I gave $22 million to charity last year. The Met. NYU Langone. Mount Sinai. I gave a building to NYU. Not money for a building — a building. The Steven Roth Residence Hall. It houses 400 students. That man with the sign has never housed 400 students. He hasn't housed one. He gives cardboard. I give structures. This is not a comparison I'm making to flatter myself. It's just arithmetic.

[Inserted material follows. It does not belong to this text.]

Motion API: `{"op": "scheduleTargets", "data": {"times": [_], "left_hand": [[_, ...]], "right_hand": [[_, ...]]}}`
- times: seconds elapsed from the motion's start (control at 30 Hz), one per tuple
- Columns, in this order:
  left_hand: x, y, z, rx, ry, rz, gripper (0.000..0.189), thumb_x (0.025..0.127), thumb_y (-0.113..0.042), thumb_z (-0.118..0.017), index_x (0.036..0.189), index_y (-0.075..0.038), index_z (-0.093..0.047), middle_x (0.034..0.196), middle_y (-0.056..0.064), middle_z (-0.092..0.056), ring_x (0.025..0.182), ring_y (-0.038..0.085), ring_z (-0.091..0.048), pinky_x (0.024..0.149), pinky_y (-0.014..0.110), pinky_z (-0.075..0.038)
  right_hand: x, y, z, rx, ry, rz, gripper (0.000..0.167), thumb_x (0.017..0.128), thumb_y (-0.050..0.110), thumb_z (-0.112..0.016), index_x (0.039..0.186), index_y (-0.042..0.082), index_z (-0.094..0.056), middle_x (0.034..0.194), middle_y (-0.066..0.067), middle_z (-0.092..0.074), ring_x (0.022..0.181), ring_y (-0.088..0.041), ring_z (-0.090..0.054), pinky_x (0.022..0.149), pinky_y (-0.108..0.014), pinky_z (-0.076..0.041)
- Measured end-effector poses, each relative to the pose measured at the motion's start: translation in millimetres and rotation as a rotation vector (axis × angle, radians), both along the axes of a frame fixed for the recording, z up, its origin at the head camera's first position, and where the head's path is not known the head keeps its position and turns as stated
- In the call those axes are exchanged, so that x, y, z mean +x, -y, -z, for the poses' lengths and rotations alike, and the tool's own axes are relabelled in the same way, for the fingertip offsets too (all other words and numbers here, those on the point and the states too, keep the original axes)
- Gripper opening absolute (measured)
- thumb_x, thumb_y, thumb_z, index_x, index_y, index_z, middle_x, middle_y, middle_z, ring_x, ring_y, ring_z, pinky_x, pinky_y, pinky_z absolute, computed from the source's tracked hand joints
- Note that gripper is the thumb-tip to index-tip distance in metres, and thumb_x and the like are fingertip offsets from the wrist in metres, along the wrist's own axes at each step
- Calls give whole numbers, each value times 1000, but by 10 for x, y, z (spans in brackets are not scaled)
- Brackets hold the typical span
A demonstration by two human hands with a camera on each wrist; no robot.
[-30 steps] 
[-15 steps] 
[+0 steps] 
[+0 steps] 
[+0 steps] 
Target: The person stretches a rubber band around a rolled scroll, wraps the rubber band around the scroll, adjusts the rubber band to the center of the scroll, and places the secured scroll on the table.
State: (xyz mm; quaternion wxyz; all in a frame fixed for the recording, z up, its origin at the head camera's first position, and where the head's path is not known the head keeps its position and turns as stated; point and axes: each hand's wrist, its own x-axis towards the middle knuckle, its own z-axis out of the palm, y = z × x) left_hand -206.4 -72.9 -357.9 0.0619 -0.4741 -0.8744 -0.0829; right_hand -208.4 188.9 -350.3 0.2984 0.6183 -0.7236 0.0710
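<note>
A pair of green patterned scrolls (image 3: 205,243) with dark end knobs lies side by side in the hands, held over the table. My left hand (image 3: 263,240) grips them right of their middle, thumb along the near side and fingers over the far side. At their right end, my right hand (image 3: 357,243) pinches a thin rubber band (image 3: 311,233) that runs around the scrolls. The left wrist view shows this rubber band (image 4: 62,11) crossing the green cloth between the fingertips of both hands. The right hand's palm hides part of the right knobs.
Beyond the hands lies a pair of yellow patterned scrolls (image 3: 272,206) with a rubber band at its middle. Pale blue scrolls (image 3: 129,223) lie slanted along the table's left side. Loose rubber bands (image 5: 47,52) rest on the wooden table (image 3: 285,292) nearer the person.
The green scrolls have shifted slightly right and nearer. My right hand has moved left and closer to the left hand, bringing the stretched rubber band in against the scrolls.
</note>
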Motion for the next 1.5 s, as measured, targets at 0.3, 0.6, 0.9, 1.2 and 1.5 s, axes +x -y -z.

When I said what I said at REBNY, I was saying what every person in that room believes and none of them will say publicly because they have communications advisors and the communications advisors all went to Columbia and they all say "unhelpful." I'm eighty-four. I'm too old for helpful. I'm too old to perform restraint for people who hate me for something I can't change.
I didn't choose to be rich. I chose to be good at one thing for a very long time, and this is what happened. You don't punish someone for that. You don't legislate against someone for that.
My net worth fluctuates between $3.8 and $4.1 billion depending on the quarter. I fluctuate more in a fiscal week than that man on my sidewalk will earn in his life. Both of these are facts. Only one of them is considered polite to say.
They want me to apologize.
I'll be dead in ten years. Twenty if I'm lucky. And they'll still be renting my buildings.